Detroit police shootings provoke community outrage
By
Abayomi Azikiwe
Editor, Pan-African News Wire
Published Jun 11, 2009 8:23 PM
Over 100 people gathered on Detroit’s west side at Euclid and Holmur on
May 31 to protest the shootings of three African-American youths earlier in the
month. Community residents and relatives of the victims say the shootings were
unprovoked.
Witnesses say Detroit police officers walked onto a porch on Montgomery Street
on May 20 and then shot three people. One of the victims, Antonio Jennings, 24,
was gravely wounded.
Jennings’ mother, Titania Shipp, said that her son was shot five times.

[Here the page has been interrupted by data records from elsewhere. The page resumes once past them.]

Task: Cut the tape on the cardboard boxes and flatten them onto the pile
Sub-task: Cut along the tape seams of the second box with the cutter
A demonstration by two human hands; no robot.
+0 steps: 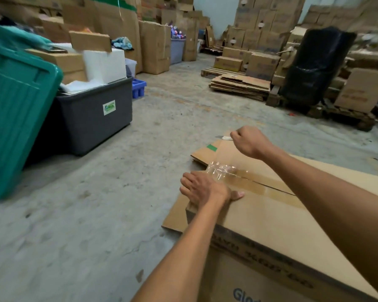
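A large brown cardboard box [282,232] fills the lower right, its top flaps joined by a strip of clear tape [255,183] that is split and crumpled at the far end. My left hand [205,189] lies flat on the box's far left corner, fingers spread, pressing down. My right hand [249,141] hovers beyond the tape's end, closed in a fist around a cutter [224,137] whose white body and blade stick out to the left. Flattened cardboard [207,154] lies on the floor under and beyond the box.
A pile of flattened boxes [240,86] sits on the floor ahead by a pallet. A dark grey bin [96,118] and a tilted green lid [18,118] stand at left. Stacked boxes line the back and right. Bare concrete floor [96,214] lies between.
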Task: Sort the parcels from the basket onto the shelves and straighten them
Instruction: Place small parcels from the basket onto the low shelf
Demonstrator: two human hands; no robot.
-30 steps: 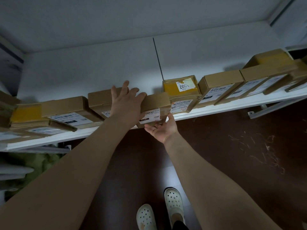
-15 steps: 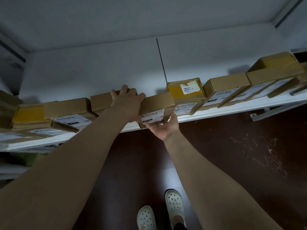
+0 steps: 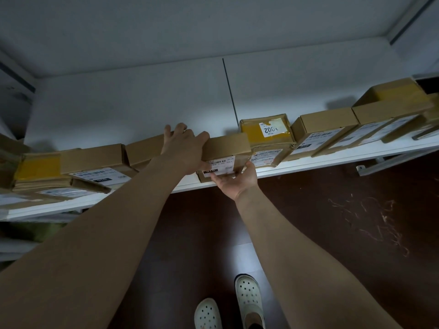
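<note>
Right now the brown parcel (image 3: 225, 149) sits mid-frame on the white shelf (image 3: 316, 161), its front edge jutting past the lip. One left hand (image 3: 187, 148) curls over its top left corner; the right hand (image 3: 235, 180) grips the lower front edge from beneath, thumb up the side. A yellow-taped parcel (image 3: 266, 131) touches its right side, with bare wall behind.

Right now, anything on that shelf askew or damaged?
The yellow-taped cardboard parcel marked 002 looks dented and wrinkled. Left of the held brown cardboard box, a labelled brown box leans tilted across flat parcels.
</note>
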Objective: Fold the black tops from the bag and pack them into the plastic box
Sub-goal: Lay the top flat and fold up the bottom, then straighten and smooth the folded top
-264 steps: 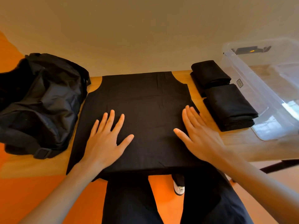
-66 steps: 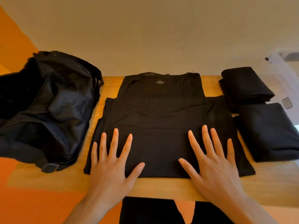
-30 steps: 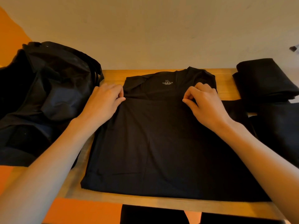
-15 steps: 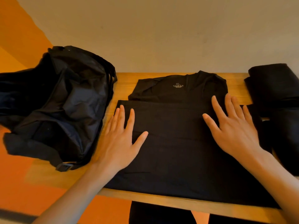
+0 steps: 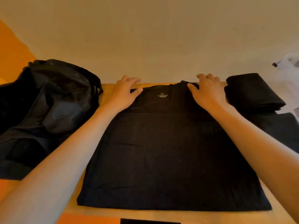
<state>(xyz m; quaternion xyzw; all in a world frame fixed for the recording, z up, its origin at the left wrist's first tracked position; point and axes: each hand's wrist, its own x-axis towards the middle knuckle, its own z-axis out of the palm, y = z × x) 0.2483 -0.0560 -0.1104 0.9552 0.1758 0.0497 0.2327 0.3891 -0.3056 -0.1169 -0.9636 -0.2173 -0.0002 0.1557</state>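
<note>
Left hand point(image 5: 124, 92): at far-left shoulder of top, thumb on the cloth, fingers curled over far edge; reads as a pinch on that corner.
Right hand point(image 5: 207, 92): same at far-right shoulder, thumb by the neckline, fingers hooked behind the edge; holding cloth, not flat.
Black cloth top point(image 5: 169, 151): flat, centre of tabletop, neck w/ pale size print facing up. A straight cross edge lies below the neck, so a layer prob. already lies folded over the body.
Long axis: runs near-to-far, i.e. from the person twd the wall. Neck end far, other end at near tabletop edge.
Key relation: both hands on the far end, one per shoulder, level w/ each other; rest of top lies btw the forearms, on the near side of the hands. Neither hand nearer.
Likely next: draw neck end back twd the person over the body. Needs an even pull, else the fold skews.
Two folded black tops point(image 5: 252, 94): just right of the top, near the right hand, not yet boxed.
Clear plastic box point(image 5: 289, 62): far right, blurred, only a corner shows.
Black fabric bag point(image 5: 48, 110): slumped at left, close to left forearm.
Wooden tabletop point(image 5: 100, 214): carries all.
</note>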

His wounds were so severe that he was revived twice at the hospital. Jennings
is in police custody and is being charged with attempted murder, felonious
assault and carrying a concealed weapon.
“I have no information on the circumstances surrounding the shooting of
my son. I was not allowed to see him at the hospital. Due to the intervention
of his lawyer, I was able to speak to him once over the telephone,” Shipp
said.
Jennings’ attorney, Gordana Misovski, also attended the rally. “In
my years as a practicing attorney I have not seen anything of this
magnitude,” Misovski stated.
Christopher Norman, 19, who was slightly wounded in the shooting incident, was
arrested on May 30 for allegedly standing on a corner. His mother, Teenica
Banks, chaired the rally on May 31. She said the shooting had taken place at
her mother’s home.
Members of the Detroit Coalition Against Police Brutality helped organize the
rally and issued a list of four demands, including an apology from Detroit
Mayor David Bing and Police Chief James Barren on the officers’ conduct,
and the payment of restitution and repair of damage police inflicted on the
home at which the shooting took place.
Two other demands call for an “investigation of the incident in question
by the Detroit City Council, the Detroit Board of Police Commissioners and the
U.S. Department of Justice, along with the charging of the officers by the
Wayne County Prosecutor’s Office.”
The wounding of these youths follows a pattern of increased police misconduct
and brutality in Detroit. On April 10, Robert Mitchell, age 16 of Detroit, was
chased back into the city and tased by the Warren Police. Mitchell later died
from his injuries.
The deceased’s mother, Cora Mitchell, attended the rally and expressed
her concern for the three youths and their families. On May 21, 300 people
demonstrated in the northeast Detroit neighborhood and in Warren against the
failure of the Wayne County Prosecutor to file criminal charges against the
police officers involved in Mitchell’s death.
During the May 31 rally, police pulled up to a group of African-American youths
nearby. The cops, who were dressed in riot gear and wore masks, jumped out of
their vehicles and ordered the youths against a fence. Several rally
participants walked over and inquired whether the officers had warrants. The
police then backed off and left the scene.